ASSIGNMENT | The data are to be restated in full, exactly as presented.
# # # #
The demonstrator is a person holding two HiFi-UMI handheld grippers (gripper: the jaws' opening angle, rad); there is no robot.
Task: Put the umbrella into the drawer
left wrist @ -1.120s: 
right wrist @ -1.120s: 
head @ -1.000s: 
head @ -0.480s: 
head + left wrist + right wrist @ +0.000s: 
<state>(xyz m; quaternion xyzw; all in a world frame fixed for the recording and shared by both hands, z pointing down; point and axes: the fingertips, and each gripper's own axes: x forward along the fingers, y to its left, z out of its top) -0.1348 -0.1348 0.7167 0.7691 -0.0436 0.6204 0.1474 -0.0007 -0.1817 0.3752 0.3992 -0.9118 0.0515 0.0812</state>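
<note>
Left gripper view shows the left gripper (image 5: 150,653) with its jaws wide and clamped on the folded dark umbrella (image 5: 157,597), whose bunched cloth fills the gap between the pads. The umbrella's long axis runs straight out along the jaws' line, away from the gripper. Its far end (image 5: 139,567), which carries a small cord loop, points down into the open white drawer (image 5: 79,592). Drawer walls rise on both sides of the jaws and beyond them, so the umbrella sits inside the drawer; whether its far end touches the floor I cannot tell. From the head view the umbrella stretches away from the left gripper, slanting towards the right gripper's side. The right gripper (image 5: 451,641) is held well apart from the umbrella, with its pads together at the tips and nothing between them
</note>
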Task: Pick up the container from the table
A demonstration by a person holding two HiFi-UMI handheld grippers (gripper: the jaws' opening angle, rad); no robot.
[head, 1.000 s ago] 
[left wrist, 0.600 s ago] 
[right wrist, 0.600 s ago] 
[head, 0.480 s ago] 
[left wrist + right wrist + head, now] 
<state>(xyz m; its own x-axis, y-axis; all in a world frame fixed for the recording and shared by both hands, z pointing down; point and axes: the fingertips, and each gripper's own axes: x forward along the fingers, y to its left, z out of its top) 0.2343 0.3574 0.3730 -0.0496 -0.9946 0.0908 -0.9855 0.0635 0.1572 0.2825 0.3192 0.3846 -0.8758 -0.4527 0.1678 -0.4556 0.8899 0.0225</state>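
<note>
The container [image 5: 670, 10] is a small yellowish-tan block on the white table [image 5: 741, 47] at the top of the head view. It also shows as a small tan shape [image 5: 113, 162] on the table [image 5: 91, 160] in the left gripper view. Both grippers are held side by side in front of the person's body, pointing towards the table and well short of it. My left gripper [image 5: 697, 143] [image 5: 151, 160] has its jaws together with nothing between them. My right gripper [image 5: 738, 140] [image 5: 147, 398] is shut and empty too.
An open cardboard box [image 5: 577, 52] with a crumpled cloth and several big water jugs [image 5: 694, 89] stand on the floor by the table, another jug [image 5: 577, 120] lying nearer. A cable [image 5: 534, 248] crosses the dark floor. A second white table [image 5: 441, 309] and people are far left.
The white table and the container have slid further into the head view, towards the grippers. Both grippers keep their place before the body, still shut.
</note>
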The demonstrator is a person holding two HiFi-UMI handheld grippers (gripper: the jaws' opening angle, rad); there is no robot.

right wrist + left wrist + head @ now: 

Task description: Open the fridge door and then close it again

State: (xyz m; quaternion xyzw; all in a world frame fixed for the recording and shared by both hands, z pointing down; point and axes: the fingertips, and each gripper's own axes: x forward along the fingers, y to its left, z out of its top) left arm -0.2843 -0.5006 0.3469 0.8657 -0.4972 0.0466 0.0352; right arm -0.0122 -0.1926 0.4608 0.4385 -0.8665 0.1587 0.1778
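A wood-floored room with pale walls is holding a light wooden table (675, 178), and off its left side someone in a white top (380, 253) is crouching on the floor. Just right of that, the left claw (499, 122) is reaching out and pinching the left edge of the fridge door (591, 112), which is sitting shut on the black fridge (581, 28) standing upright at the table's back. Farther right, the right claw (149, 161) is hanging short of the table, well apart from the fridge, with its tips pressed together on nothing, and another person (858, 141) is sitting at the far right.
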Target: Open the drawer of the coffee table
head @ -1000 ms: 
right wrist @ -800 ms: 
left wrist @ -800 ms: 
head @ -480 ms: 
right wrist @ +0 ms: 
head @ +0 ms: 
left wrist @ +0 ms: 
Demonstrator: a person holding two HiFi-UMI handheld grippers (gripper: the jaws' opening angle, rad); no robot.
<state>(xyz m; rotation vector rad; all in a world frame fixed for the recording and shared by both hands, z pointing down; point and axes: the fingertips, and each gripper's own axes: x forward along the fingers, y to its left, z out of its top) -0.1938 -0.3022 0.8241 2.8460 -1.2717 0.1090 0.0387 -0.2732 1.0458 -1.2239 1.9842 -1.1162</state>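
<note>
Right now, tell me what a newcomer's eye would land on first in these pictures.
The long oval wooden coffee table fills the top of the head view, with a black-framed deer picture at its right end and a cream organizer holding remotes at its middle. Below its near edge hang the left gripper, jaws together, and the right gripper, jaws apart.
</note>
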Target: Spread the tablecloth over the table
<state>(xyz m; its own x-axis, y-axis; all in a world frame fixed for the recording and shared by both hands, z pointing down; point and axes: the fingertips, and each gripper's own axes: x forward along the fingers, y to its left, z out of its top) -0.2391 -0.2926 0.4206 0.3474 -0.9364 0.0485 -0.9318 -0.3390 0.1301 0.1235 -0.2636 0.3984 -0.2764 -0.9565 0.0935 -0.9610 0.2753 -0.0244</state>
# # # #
ANSWER BOX |
The demonstrator is a person holding two HiFi-UMI handheld grippers (gripper: the jaws' opening angle, rad); there is no robot.
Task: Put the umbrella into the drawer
left wrist @ -1.120s: 
right wrist @ -1.120s: 
head @ -1.000s: 
head @ -0.480s: 
head + left wrist + right wrist @ +0.000s: 
<state>(xyz m; quaternion xyzw; all in a world frame fixed for the recording and shared by both hands, z pointing down; point and axes: the fingertips, and each gripper's own axes: x forward along the fingers, y to its left, z out of its top) -0.1348 -0.1348 0.7167 0.7691 -0.0436 0.6204 0.1474 -0.0007 -0.1817 0.3752 0.3992 -0.9118 0.0515 0.0812</state>
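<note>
Left gripper view shows the left gripper (image 5: 150,653) with its jaws wide and clamped on the folded dark umbrella (image 5: 157,597), whose bunched cloth fills the gap between the pads. The umbrella's long axis runs straight out along the jaws' line, away from the gripper. Its far end (image 5: 139,567), which carries a small cord loop, points down into the open white drawer (image 5: 79,592). Drawer walls rise on both sides of the jaws and beyond them, so the umbrella sits inside the drawer; whether its far end touches the floor I cannot tell. From the head view the umbrella stretches away from the left gripper, slanting towards the right gripper's side. The right gripper (image 5: 451,641) is held well apart from the umbrella, with its pads together at the tips and nothing between them
</note>
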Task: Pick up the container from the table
A demonstration by a person holding two HiFi-UMI handheld grippers (gripper: the jaws' opening angle, rad); no robot.
[head, 1.000 s ago] 
[left wrist, 0.600 s ago] 
[right wrist, 0.600 s ago] 
[head, 0.480 s ago] 
[left wrist + right wrist + head, now] 
<state>(xyz m; its own x-axis, y-axis; all in a world frame fixed for the recording and shared by both hands, z pointing down; point and axes: the fingertips, and each gripper's own axes: x forward along the fingers, y to its left, z out of its top) 0.2343 0.3574 0.3730 -0.0496 -0.9946 0.0908 -0.9855 0.0635 0.1572 0.2825 0.3192 0.3846 -0.8758 -0.4527 0.1678 -0.4556 0.8899 0.0225</state>
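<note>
The container [image 5: 670, 10] is a small yellowish-tan block on the white table [image 5: 741, 47] at the top of the head view. It also shows as a small tan shape [image 5: 113, 162] on the table [image 5: 91, 160] in the left gripper view. Both grippers are held side by side in front of the person's body, pointing towards the table and well short of it. My left gripper [image 5: 697, 143] [image 5: 151, 160] has its jaws together with nothing between them. My right gripper [image 5: 738, 140] [image 5: 147, 398] is shut and empty too.
An open cardboard box [image 5: 577, 52] with a crumpled cloth and several big water jugs [image 5: 694, 89] stand on the floor by the table, another jug [image 5: 577, 120] lying nearer. A cable [image 5: 534, 248] crosses the dark floor. A second white table [image 5: 441, 309] and people are far left.
The white table and the container have slid further into the head view, towards the grippers. Both grippers keep their place before the body, still shut.
</note>
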The demonstrator is a person holding two HiFi-UMI handheld grippers (gripper: the jaws' opening angle, rad); there is no robot.

right wrist + left wrist + head @ now: 

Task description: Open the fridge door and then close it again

State: (xyz m; quaternion xyzw; all in a world frame fixed for the recording and shared by both hands, z pointing down; point and axes: the fingertips, and each gripper's own axes: x forward along the fingers, y to its left, z out of its top) left arm -0.2843 -0.5006 0.3469 0.8657 -0.4972 0.0466 0.0352; right arm -0.0122 -0.1926 0.4608 0.4385 -0.8665 0.1587 0.1778
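A wood-floored room with pale walls is holding a light wooden table (675, 178), and off its left side someone in a white top (380, 253) is crouching on the floor. Just right of that, the left claw (499, 122) is reaching out and pinching the left edge of the fridge door (591, 112), which is sitting shut on the black fridge (581, 28) standing upright at the table's back. Farther right, the right claw (149, 161) is hanging short of the table, well apart from the fridge, with its tips pressed together on nothing, and another person (858, 141) is sitting at the far right.
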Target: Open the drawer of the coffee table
head @ -1000 ms: 
right wrist @ -800 ms: 
left wrist @ -800 ms: 
head @ -480 ms: 
right wrist @ +0 ms: 
head @ +0 ms: 
left wrist @ +0 ms: 
Demonstrator: a person holding two HiFi-UMI handheld grippers (gripper: the jaws' opening angle, rad); no robot.
<state>(xyz m; rotation vector rad; all in a world frame fixed for the recording and shared by both hands, z pointing down; point and axes: the fingertips, and each gripper's own axes: x forward along the fingers, y to its left, z out of its top) -0.1938 -0.3022 0.8241 2.8460 -1.2717 0.1090 0.0387 -0.2732 1.0458 -1.2239 1.9842 -1.1162</state>
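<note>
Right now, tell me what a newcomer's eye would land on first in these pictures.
The long oval wooden coffee table fills the top of the head view, with a black-framed deer picture at its right end and a cream organizer holding remotes at its middle. Below its near edge hang the left gripper, jaws together, and the right gripper, jaws apart.
</note>
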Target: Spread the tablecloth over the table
<state>(xyz m; its own x-axis, y-axis; all in a world frame fixed for the recording and shared by both hands, z pointing down; point and axes: the fingertips, and each gripper's own axes: x forward along the fingers, y to its left, z out of its top) -0.2391 -0.2926 0.4206 0.3474 -0.9364 0.0485 -0.9318 -0.3390 0.1301 0.1235 -0.2636 0.3984 -0.2764 -0.9565 0.0935 -0.9610 0.2753 -0.0244</state>

Whatever the exercise asked has now been answered.